■ **TASK ITEM**: Repeat verbatim only the lines from the opening of the material below through the one that contains "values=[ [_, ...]".

■ **EXERCISE DATA**:

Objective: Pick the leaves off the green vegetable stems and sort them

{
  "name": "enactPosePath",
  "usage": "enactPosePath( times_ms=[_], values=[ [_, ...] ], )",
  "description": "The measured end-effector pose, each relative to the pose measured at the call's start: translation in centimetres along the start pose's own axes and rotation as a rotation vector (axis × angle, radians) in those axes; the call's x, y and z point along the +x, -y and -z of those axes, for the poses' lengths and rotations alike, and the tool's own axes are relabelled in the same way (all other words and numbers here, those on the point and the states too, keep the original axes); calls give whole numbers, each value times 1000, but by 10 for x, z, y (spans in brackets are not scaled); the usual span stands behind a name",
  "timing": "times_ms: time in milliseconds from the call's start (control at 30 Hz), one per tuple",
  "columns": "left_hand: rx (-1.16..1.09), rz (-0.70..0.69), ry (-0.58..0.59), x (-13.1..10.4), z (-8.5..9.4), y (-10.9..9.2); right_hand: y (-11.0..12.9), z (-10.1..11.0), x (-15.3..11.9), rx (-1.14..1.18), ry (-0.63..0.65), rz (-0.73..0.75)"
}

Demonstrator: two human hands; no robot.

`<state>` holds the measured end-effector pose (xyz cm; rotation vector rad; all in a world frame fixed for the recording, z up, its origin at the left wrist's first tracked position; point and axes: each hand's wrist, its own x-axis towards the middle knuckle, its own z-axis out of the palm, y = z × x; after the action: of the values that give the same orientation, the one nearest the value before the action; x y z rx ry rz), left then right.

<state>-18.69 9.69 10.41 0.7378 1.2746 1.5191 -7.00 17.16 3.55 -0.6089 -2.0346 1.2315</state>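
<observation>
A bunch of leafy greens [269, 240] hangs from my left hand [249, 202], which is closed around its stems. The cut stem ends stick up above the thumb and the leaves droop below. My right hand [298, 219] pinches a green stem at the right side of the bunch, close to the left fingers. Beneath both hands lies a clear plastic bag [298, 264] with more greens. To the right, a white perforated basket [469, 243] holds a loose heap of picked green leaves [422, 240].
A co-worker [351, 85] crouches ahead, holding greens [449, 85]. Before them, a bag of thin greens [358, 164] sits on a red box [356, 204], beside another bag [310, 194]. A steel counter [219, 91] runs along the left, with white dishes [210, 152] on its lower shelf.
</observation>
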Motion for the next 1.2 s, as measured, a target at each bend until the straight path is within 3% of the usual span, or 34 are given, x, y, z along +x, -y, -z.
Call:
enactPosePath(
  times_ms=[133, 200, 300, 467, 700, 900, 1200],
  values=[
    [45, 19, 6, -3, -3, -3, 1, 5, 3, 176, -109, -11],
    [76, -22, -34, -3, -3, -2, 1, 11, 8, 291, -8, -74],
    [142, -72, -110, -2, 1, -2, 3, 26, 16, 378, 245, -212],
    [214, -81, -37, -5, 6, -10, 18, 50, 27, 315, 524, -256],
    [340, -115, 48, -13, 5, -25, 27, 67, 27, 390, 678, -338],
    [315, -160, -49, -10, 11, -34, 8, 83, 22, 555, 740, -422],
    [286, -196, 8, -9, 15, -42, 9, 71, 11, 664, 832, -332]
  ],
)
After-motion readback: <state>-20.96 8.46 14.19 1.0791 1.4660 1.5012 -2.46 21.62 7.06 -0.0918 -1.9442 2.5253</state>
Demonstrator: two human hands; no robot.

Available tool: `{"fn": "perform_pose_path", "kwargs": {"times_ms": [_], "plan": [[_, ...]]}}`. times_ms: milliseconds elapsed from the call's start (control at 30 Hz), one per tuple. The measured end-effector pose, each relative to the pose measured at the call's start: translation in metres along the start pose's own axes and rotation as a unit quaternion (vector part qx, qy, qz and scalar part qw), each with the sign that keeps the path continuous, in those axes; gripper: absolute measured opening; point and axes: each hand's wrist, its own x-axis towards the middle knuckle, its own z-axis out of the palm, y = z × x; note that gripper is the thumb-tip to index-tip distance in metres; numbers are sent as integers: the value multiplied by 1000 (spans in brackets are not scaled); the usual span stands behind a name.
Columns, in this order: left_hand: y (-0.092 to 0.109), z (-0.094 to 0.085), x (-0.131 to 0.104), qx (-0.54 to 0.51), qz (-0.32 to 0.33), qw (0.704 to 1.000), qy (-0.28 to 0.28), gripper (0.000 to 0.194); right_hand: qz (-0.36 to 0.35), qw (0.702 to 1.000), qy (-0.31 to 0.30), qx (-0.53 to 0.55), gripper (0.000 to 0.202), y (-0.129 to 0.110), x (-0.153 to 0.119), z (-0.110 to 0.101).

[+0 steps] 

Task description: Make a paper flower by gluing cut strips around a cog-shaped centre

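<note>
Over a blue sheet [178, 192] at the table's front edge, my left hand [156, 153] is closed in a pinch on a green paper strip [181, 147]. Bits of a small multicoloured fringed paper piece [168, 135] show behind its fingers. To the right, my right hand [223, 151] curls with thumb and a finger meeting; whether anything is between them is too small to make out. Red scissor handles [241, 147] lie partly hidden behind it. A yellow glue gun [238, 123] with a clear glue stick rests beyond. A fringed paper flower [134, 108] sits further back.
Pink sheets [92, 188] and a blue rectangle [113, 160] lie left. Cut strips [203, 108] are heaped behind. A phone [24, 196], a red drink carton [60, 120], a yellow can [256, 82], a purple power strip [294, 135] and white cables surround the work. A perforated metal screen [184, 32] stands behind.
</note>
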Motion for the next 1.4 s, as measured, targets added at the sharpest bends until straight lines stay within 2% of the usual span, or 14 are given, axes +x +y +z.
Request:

■ **WRITTEN ANSWER**:
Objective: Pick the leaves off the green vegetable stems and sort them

{
  "name": "enactPosePath",
  "usage": "enactPosePath( times_ms=[_], values=[ [_, ...] ], )",

No more work is needed on this answer.